The Decoder July 24, 2025 IDIOCRACY

AI drug review tool Elsa faces scrutiny inside the FDA

The FDA is using Elsa, a generative AI system, to help evaluate new drugs. Staff quoted by CNN say the system can invent studies or misrepresent research data, while the FDA's head of AI acknowledges that hallucinations are possible.

WTF Index IDIOCRACY

◄ Terminator 2 Idiocracy 3 ►

Elsa's hallucinated studies and distorted research summaries in FDA drug review point more to eroded truth and overreliance than autonomous AI danger.

AI drug review tool Elsa faces scrutiny inside the FDA

The US Food and Drug Administration is using a generative AI system called Elsa to support work on new drug evaluations. According to staff members cited by CNN, the system can produce unreliable outputs, including invented studies and distorted descriptions of research data.

Elsa, short for Efficient Language System for Analysis, is meant to speed up drug approvals. The concern raised by insiders is not that AI is being explored, but that this particular tool is already being used in sensitive review work while its outputs may require careful checking.

What Elsa is being used for

The source describes Elsa as a generative AI system used by the FDA in the drug approval process. Its role includes helping review clinical protocols and helping assess risks during inspections.

Those are document-heavy tasks where speed can matter. A system that can summarize, compare, or analyze large amounts of material could appear useful in that setting. But the same tasks also depend on accuracy, because a wrong summary or a false reference can change how a reviewer understands the evidence in front of them.

That is why the reported problem is significant. Staff members say Elsa does not merely make minor mistakes. They say it can fabricate studies or misrepresent research data, which are exactly the kinds of errors that can undermine confidence in an AI-assisted review process.

Staff concerns center on hallucinations

One current FDA employee told CNN:

"Anything that you don’t have time to double-check is unreliable. It hallucinates confidently,"

That statement captures the core risk with generative AI in a regulatory workflow. If a reviewer has time to verify every output against the underlying research, the system may function as a rough assistant. If there is not enough time to check, the output can become a liability.

The issue is described as a known problem with large language models. These systems can generate fluent answers that sound authoritative even when the content is wrong. In Elsa's case, staff members reported that the tool frequently invents studies or misrepresents research data.

That distinction matters. An obvious error is easier to catch. A confident, research-like answer can be harder to challenge, especially when it appears inside a workflow designed to move faster.

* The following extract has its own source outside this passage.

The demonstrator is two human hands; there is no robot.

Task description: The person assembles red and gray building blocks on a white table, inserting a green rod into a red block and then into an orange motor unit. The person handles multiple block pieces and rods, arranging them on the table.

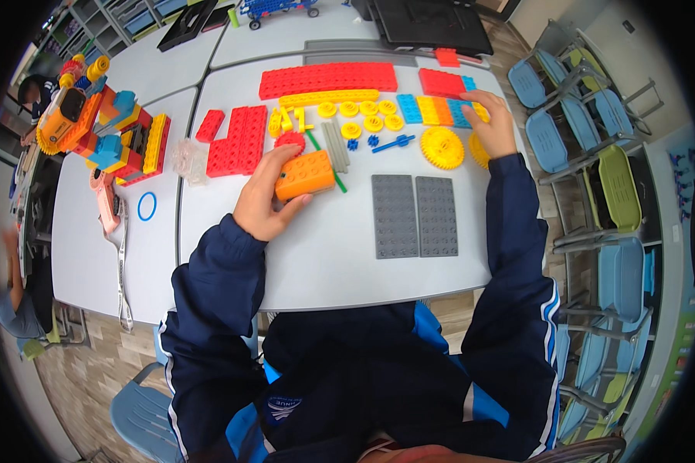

The FDA acknowledges the risk

The FDA's head of AI, Jeremy Walsh, acknowledged that Elsa can face the same issue seen in other generative AI systems. He said:

"Elsa is no different from lots of [large language models] and generative AI. They could potentially hallucinate."

That acknowledgement does not remove the concern. It clarifies the tradeoff. The agency is using a tool that can help accelerate review work, while also recognizing that the technology can produce false or misleading material.

For a system used in drug evaluation, that creates a practical question: how much checking is enough? If every AI-generated statement must be verified, the efficiency gain may be limited. If outputs are not checked closely enough, the agency risks relying on material that staff say may be wrong.

A regulatory gray area

The source says Elsa operates in a regulatory gray area because there are currently no binding rules for AI in US healthcare. That leaves the FDA using generative AI in a setting where the oversight framework has not caught up with the technology.

This gap is especially important because Elsa is not described as a casual office tool. It is already being used to review clinical protocols and assess risks during inspections. Those uses place the system inside the practical machinery of regulation.

The situation points to several issues that follow directly from the reported facts:

AI-assisted drug review depends on verification, especially when outputs can include fabricated studies.
Inspection risk assessments may be affected if research data is misrepresented.
Staff confidence can be weakened when a tool produces fluent but unreliable answers.
Without binding rules for AI in US healthcare, agencies may be left to manage these risks internally.

Why this matters for AI in drug approval

Elsa shows both the appeal and the danger of generative AI in high-stakes administrative work. The appeal is speed. The danger is that speed can turn into overreliance if people treat an AI-generated answer as dependable before it has been checked.

The staff warning is direct: if there is no time to double-check, the result cannot be trusted. That is a demanding standard, but it fits the type of work described in the source. Drug review, clinical protocol analysis, and inspection risk assessment all depend on careful handling of evidence.

The FDA's use of Elsa therefore raises a broader question for institutions adopting generative AI: where should these systems assist, and where should their outputs be treated only as drafts that require verification? Based on the concerns described by staff, Elsa's usefulness depends less on how confidently it answers and more on whether its answers can be checked against real research.